**WORK ITEM:**
Your answer is to be every line of the material that includes the string "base".

**INPUT DATA:**
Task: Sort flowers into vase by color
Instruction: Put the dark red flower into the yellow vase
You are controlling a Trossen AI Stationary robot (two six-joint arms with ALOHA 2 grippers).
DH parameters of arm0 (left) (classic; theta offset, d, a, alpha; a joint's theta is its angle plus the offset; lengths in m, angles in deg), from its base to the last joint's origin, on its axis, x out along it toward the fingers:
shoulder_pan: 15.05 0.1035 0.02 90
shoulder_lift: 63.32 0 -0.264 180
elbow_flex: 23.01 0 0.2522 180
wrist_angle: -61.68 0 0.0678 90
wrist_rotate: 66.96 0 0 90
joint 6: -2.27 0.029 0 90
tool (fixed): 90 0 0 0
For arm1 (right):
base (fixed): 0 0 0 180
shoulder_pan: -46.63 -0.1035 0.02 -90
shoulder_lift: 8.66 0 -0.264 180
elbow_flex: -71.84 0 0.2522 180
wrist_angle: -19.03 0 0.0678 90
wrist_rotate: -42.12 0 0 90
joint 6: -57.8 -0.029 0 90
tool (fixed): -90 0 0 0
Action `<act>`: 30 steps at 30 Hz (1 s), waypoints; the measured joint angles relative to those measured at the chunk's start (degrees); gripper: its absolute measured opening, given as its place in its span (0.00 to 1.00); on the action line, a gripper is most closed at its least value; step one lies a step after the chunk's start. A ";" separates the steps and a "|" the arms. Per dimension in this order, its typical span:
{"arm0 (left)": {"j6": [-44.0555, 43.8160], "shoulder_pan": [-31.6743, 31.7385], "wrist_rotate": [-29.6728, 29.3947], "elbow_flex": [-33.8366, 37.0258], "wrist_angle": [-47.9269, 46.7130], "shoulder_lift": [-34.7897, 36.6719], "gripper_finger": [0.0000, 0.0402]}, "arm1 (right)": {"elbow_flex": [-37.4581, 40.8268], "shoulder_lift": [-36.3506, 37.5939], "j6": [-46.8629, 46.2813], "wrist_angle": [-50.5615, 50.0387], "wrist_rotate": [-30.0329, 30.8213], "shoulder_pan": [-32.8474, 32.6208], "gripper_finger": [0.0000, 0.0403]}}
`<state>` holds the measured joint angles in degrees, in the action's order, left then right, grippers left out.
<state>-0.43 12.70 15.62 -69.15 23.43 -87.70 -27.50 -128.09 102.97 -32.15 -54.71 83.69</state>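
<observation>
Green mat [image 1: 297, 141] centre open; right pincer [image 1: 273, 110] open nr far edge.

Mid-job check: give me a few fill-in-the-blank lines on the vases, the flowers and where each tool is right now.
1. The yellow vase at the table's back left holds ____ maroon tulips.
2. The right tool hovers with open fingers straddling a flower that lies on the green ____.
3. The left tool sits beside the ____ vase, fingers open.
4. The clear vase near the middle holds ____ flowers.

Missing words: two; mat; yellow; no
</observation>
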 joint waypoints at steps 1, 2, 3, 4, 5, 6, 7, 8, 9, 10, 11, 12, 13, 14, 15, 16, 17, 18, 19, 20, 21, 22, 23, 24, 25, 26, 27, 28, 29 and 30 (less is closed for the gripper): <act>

**TASK RESPONSE:**
DH parameters of arm0 (left) (classic; theta offset, d, a, alpha; a joint's theta is its angle plus the offset; lengths in m, angles in deg), from its base to the last joint's origin, on its axis, x out along it toward the fingers:
base (fixed): 0 0 0 180

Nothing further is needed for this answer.